Iramohol
10 storied Apartment at Basundhora R/A, Block-M
BASIC INFORMATION
Ira Rahman
Simplex multi Apartment
design year
2022
Multistoried Apartment
Under construction
site area
10 katha
construction area
3566 sqm
khandoker tariqul islam, iqbal hossen sunny
Plot-2556, Block-M, Basundhora R/A, Dhaka, Bangladesh.
Iramohol
Simplex Multi-Apartment · Basundhora R/A, Block-M, Dhaka · 2022
A north-facing plot in Dhaka's residential fabric presents a particular environmental problem that most apartment buildings simply accept as given: the prevailing south wind does not arrive at the primary facade. It arrives at the back. For a building of ten floors on a 10-katha site in Block-M of Basundhora R/A, where the owner's interest in herbal gardening and horticulture made the quality of outdoor space and natural ventilation a genuine priority rather than a regulatory checkbox, accepting this condition was not an option.
23/90 Architects responded with a plan of deliberate spatial intelligence. The building's footprint is compressed into an L-shaped configuration, pulling the built mass toward the north and west of the site and leaving a substantial open court at the north-east corner. This court is the project's spatial and environmental engine. At ground level it provides the gardening and children's play space that the client's herbal interests required, a genuinely usable outdoor zone that would be impossible on a fully built-out plot. Above ground, it performs an environmental function of equal importance: as the east wind arrives across Basundhora's blocks, it encounters this open court, is directed inward and collected within the L-shaped enclosure, and is then distributed through the building's apartments via a carefully managed system of positive and negative pressure differentials. The court collects the wind that the north-facing facade cannot receive, and the building's plan uses it.
The arc-shaped concrete walls that are the building's most visually arresting exterior feature are not decorative elements applied to a resolved building. They are the spatial instruments of this ventilation strategy.
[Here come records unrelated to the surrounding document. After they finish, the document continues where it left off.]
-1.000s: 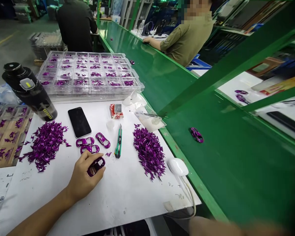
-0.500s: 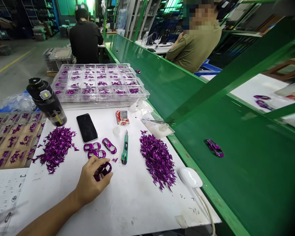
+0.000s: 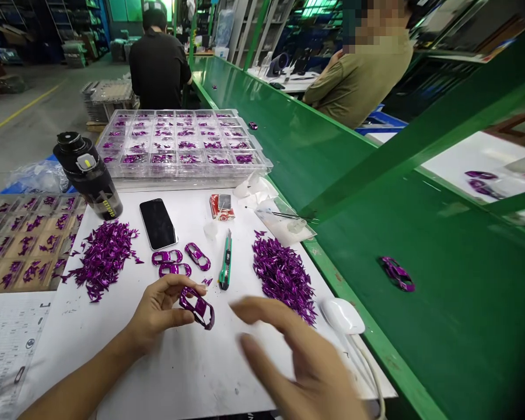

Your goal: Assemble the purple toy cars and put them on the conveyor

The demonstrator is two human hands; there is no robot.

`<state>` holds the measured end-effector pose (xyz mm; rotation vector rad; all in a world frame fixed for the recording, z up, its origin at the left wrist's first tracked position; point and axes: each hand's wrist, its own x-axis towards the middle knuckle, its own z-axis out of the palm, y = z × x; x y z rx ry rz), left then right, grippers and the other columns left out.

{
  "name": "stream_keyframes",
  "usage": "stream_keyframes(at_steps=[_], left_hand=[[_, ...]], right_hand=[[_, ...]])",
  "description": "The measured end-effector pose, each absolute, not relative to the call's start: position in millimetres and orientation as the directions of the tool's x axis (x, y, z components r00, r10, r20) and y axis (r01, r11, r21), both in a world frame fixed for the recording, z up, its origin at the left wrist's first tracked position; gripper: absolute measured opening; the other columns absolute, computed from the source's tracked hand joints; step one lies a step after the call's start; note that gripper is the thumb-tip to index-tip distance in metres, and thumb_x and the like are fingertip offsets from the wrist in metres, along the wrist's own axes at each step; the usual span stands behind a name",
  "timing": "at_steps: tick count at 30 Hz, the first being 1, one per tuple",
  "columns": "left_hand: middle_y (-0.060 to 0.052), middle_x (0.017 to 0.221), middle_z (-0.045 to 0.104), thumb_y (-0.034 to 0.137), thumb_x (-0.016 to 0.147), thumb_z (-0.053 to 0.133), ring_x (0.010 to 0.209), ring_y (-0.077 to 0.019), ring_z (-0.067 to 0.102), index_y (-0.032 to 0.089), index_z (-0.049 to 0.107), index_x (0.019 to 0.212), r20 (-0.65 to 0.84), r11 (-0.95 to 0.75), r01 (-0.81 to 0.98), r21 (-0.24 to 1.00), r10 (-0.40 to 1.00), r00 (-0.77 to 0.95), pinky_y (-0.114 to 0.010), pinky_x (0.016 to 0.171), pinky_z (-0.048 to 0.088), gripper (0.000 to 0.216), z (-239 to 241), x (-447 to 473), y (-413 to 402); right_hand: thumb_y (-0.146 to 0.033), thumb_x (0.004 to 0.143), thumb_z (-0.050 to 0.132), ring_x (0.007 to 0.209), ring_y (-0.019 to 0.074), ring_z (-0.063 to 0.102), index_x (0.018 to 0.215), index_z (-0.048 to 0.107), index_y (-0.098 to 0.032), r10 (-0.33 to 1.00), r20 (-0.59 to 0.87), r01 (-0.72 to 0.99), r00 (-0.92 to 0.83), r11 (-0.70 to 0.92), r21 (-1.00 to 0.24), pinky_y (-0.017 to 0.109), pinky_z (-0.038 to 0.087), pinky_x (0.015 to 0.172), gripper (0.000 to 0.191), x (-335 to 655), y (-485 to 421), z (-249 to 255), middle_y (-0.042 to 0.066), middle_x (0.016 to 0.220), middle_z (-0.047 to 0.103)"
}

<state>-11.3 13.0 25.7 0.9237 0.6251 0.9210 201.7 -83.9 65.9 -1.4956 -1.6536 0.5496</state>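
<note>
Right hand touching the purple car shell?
Apart. Head view shows bare white table between the right hand and the purple car shell, which only the left hand pinches.

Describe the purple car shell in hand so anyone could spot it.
On the white table, below the phone, three purple shells lie flat. Just nearer, the left hand pinches a fourth shell, the only one held in fingers.
</note>
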Motion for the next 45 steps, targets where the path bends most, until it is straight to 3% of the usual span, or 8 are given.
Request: stream_keyframes(at_steps=[8, 11, 19, 23, 28, 34, 39, 45], left_hand=[[-0.008, 0.118, 0.075, 0.032, 0.078, 0.085, 0.138, -0.0305, 0.052, 0.027, 0.074, 0.11, -0.131, 0.33, -0.266, 0.906, 0.815, 0.564, -0.042, 0.113, 0.042, 0.034, 17, -13, -5], [-0.008, 0.152, 0.055, 0.046, 0.065, 0.092, 0.145, -0.035, 0.043, 0.036, 0.059, 0.139, -0.131, 0.341, -0.236, 0.91, 0.777, 0.616, -0.044, 0.116, 0.039, 0.082, 8, -10, -17], [-0.013, 0.12, 0.071, 0.046, 0.084, 0.074, 0.105, -0.0304, 0.068, 0.031, 0.065, 0.134, -0.24, 0.334, -0.083, 0.939, 0.809, 0.536, -0.039, 0.085, 0.058, 0.053, 2, 5, -21], [-0.012, 0.106, 0.074, 0.051, 0.082, 0.075, 0.092, -0.0283, 0.07, 0.027, 0.072, 0.122, -0.287, 0.355, -0.074, 0.932, 0.846, 0.449, -0.037, 0.076, 0.059, 0.047, 4, 10, -19], [-0.01, 0.094, 0.075, 0.055, 0.081, 0.075, 0.082, -0.0255, 0.07, 0.023, 0.077, 0.108, -0.301, 0.341, -0.048, 0.939, 0.88, 0.367, -0.035, 0.071, 0.06, 0.043, 11, 15, -22], [-0.01, 0.099, 0.076, 0.056, 0.087, 0.069, 0.088, -0.0259, 0.071, 0.024, 0.079, 0.106, -0.269, 0.303, -0.024, 0.953, 0.879, 0.393, -0.037, 0.081, 0.06, 0.039, 18, 15, -31], [-0.011, 0.121, 0.072, 0.058, 0.091, 0.063, 0.102, -0.0251, 0.07, 0.031, 0.059, 0.143, -0.303, 0.436, -0.212, 0.875, 0.832, 0.464, -0.039, 0.092, 0.057, 0.058, 11, 15, -32], [-0.006, 0.104, 0.068, 0.05, 0.084, 0.077, 0.083, -0.0171, 0.066, 0.028, 0.043, 0.152, -0.46, 0.595, -0.398, 0.698, 0.799, 0.387, -0.032, 0.073, 0.057, 0.079, 17, 10, -14]], right_hand=[[-0.028, 0.091, 0.071, 0.079, 0.0142, 0.072, 0.117, 0.065, -0.021, 0.966, 0.225, 0.489, -0.125, 0.257, -0.833, 0.022, 0.06, 0.073, 0.028, 176, -70, 55, 0.004, 0.094, 0.074], [-0.03, 0.091, 0.068, 0.079, 0.015, 0.071, 0.114, 0.069, -0.02, 0.968, 0.2, 0.617, -0.15, 0.25, -0.746, 0.023, 0.058, 0.073, 0.025, 215, -77, 58, 0.005, 0.092, 0.074], [-0.039, 0.09, 0.069, 0.094, 0.0271, 0.069, 0.091, 0.073, -0.012, 0.684, 0.15, 0.677, 0.714, -0.619, -0.397, 0.041, 0.056, 0.084, 0.028, 475, -30, 64, 0.015, 0.101, 0.073], [-0.04, 0.1, 0.059, 0.108, 0.0208, 0.065, 0.126, 0.061, -0.018, 0.566, 0.142, 0.57, 0.812, -0.715, -0.405, 0.042, 0.057, 0.091, 0.034, 523, -39, 54, 0.009, 0.126, 0.063], [-0.043, 0.096, 0.063, 0.101, 0.0225, 0.066, 0.108, 0.068, -0.014, 0.58, 0.116, 0.575, 0.806, -0.722, -0.384, 0.041, 0.056, 0.09, 0.032, 494, -40, 29, 0.011, 0.112, 0.069], [-0.05, 0.092, 0.061, 0.085, 0.0237, 0.068, 0.109, 0.067, -0.015, 0.696, 0.233, 0.712, 0.68, -0.548, -0.439, 0.036, 0.053, 0.081, 0.039, 368, -45, 30, 0.012, 0.096, 0.073], [-0.035, 0.099, 0.057, 0.064, 0.0154, 0.062, 0.103, 0.06, -0.02, 0.879, 0.477, 0.889, -0.004, 0.222, -0.401, 0.027, 0.049, 0.059, 0.016, 205, -65, 20, 0.003, 0.081, 0.067], [-0.048, 0.084, 0.074, 0.078, 0.0197, 0.067, 0.087, 0.065, -0.022, 0.944, 0.109, 0.758, -0.312, 0.316, -0.571, 0.029, 0.051, 0.065, 0.028, 171, -11, 55, 0.004, 0.088, 0.069]])
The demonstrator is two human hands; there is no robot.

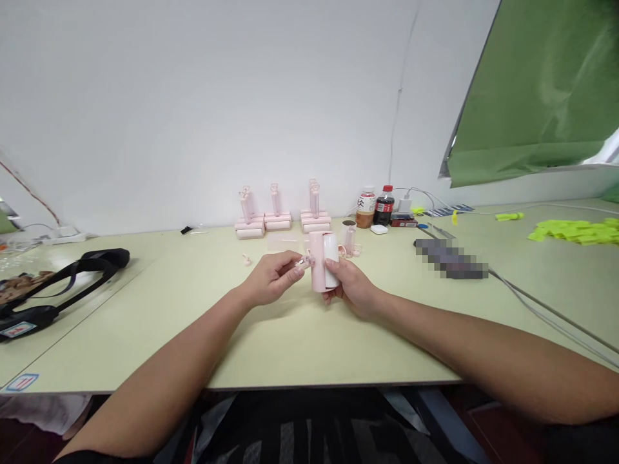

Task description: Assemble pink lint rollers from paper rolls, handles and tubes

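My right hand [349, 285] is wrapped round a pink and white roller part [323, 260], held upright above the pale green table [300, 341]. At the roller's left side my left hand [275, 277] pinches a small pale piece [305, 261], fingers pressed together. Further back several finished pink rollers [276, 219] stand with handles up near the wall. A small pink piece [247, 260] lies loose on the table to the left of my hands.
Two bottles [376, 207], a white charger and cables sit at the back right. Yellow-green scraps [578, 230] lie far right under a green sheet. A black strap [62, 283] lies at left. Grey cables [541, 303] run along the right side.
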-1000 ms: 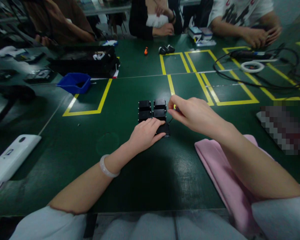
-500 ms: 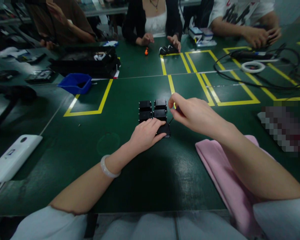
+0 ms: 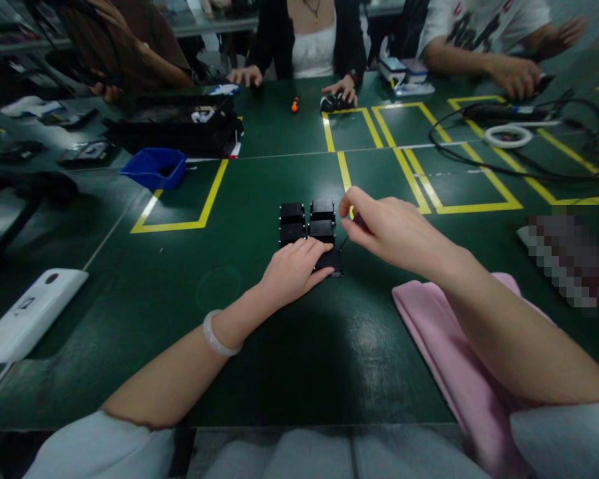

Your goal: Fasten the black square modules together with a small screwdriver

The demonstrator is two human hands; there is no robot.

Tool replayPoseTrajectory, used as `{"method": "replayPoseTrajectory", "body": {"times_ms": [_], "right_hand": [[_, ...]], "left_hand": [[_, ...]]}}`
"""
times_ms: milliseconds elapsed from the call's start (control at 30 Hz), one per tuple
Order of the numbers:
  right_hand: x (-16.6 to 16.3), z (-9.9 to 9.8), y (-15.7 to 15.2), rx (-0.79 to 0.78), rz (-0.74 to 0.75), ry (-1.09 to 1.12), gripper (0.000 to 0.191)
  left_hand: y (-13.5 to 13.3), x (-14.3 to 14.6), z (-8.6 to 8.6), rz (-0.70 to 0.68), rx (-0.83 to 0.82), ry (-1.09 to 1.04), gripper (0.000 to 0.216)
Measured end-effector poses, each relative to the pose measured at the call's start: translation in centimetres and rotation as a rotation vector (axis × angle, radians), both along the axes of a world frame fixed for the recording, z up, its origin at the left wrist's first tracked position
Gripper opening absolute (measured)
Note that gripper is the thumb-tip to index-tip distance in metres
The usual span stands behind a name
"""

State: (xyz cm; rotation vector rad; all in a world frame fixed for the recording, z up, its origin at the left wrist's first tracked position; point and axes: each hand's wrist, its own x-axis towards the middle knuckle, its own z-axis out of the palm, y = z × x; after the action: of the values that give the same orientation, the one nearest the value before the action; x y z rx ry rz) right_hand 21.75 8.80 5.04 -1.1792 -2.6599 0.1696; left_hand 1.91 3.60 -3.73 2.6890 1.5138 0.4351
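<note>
My left hand (image 3: pixel 294 269) lies flat and unclenched, pinning the nearest black module (image 3: pixel 330 261) mid-table (image 3: pixel 279 352), my right hand (image 3: pixel 389 229) pinches its thin dark lead (image 3: pixel 343 243); module looks light and rigid, lead fragile, so I'd grip the case sides.

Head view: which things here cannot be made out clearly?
All in the head view:
Nearest block: mostly covered by the left hand.
What, if anything, the right hand pinches: too small and dark.
Patch at right: pixelated.
White device: cut off by the left edge.
</note>
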Motion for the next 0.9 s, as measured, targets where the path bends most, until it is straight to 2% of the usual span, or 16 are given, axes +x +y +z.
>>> {"method": "replayPoseTrajectory", "body": {"times_ms": [700,900], "right_hand": [[0.08,0.10,-0.09,-0.021,0.029,0.006,0.023],[-0.11,0.06,-0.02,-0.013,-0.003,-0.036,0.021]], "left_hand": [[-0.03,-0.05,0.04,-0.003,-0.007,-0.004,0.034],[-0.03,-0.04,0.13,0.003,-0.020,0.003,0.035]]}}
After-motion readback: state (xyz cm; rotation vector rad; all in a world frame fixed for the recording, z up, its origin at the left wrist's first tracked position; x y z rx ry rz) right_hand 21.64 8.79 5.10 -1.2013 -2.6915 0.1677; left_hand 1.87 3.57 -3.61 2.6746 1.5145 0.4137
Curving inward along the building's eastern edge, their geometry is calibrated to deflect incoming east wind into the interior of the L-shaped plan, maximising the capture area of the court and guiding airflow into the apartments beyond. The curves are structural and environmental simultaneously, and the fact that they produce a building silhouette of considerable presence from the street is a consequence of their performance rather than a concession to it. Rising the full height of the building as continuous pale concrete planes, their swept profiles give the building a sculptural character that is rare in Basundhora's residential landscape, their surface texture catching oblique light with a richness that changes throughout the day.
Between and behind the arc walls, staggered balconies at every floor carry the owner's herbal planting, their vegetation cascading downward in a continuous green curtain that connects the building's outdoor spaces from ground court to rooftop. The building is, in every sense of the word, a garden building: one that has organised its plan, shaped its walls, and distributed its mass around the requirements of plants, wind, and the particular kind of domestic life that belongs to someone for whom growing things is not a hobby but a way of inhabiting the world.